DATA IN THIS EXERCISE =
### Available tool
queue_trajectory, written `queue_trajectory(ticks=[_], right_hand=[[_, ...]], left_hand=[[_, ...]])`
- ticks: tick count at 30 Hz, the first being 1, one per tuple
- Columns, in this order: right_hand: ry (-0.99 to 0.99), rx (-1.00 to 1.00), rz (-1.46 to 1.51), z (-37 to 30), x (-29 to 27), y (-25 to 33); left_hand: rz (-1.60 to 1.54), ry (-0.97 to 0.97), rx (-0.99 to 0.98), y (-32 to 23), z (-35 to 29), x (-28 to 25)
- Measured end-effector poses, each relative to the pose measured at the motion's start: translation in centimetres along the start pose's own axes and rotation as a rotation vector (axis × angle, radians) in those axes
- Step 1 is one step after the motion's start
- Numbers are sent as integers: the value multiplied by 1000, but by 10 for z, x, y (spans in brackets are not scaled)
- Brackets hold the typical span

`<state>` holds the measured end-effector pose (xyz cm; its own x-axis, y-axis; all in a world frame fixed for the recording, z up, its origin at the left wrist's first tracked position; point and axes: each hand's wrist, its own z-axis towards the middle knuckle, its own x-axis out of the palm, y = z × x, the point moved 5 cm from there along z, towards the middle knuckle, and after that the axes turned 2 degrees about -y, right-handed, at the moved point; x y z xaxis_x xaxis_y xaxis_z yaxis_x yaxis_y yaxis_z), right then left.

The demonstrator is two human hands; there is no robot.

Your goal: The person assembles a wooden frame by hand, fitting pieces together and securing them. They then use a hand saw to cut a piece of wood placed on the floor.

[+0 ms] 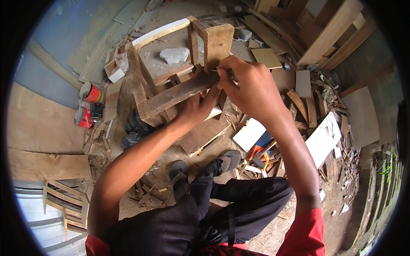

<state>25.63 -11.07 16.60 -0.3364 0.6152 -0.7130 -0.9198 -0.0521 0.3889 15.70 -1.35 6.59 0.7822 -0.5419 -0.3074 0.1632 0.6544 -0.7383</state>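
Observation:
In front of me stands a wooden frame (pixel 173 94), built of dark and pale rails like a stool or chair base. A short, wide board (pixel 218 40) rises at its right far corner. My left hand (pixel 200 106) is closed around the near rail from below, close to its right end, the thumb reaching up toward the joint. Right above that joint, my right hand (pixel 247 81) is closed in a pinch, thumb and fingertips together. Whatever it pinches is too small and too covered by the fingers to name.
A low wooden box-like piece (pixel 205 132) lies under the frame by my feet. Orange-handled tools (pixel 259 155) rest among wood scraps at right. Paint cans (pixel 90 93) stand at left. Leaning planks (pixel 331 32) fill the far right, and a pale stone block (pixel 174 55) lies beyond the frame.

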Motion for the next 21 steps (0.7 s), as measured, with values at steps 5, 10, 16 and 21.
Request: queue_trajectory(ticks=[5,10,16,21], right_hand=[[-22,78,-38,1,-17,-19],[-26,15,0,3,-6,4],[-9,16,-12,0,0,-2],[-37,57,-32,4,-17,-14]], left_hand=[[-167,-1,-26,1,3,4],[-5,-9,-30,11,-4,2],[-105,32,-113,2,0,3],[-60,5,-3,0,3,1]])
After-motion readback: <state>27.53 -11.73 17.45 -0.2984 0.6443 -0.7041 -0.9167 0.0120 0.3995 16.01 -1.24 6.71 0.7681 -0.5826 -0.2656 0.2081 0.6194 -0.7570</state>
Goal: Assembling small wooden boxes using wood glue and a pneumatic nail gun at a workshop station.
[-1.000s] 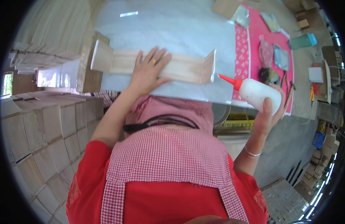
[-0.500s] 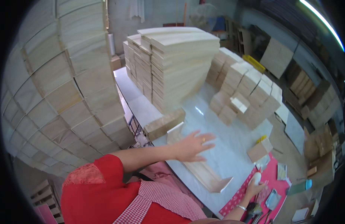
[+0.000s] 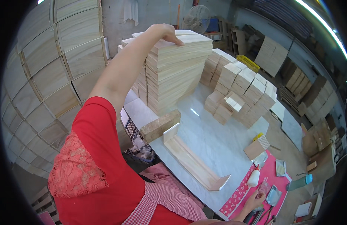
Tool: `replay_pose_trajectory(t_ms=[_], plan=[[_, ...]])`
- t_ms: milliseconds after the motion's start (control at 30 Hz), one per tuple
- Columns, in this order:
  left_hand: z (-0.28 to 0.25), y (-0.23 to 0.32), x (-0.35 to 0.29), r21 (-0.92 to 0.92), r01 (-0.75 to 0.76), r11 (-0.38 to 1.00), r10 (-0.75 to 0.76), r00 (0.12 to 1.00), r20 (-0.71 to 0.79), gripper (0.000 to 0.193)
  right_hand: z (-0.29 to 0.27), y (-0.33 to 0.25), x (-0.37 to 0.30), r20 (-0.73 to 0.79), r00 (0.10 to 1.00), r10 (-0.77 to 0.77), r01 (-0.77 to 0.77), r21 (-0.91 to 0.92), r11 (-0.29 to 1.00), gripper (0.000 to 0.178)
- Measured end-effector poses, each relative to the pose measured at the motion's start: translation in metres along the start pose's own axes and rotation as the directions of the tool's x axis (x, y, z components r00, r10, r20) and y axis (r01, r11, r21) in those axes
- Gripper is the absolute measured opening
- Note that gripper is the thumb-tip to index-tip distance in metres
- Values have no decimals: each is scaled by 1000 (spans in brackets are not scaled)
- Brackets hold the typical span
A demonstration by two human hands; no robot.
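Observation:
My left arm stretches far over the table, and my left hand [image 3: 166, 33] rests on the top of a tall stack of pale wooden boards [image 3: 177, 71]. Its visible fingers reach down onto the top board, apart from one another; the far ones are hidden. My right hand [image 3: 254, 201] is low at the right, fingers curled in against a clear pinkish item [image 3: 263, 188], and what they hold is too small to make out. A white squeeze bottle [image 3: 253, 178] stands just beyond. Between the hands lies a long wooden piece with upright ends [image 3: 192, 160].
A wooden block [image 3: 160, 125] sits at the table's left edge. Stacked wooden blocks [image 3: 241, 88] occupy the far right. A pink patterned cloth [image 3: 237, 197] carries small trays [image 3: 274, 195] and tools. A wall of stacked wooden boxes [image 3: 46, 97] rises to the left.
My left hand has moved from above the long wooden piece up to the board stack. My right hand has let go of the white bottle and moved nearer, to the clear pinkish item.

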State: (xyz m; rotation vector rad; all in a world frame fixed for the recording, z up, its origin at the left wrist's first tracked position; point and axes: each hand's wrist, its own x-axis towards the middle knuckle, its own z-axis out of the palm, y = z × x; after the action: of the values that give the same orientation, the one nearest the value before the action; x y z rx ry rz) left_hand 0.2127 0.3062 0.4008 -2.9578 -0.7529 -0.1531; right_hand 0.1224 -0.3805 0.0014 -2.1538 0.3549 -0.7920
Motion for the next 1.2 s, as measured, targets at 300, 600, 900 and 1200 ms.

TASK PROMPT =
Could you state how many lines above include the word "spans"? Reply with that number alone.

EXERCISE RESULT =
2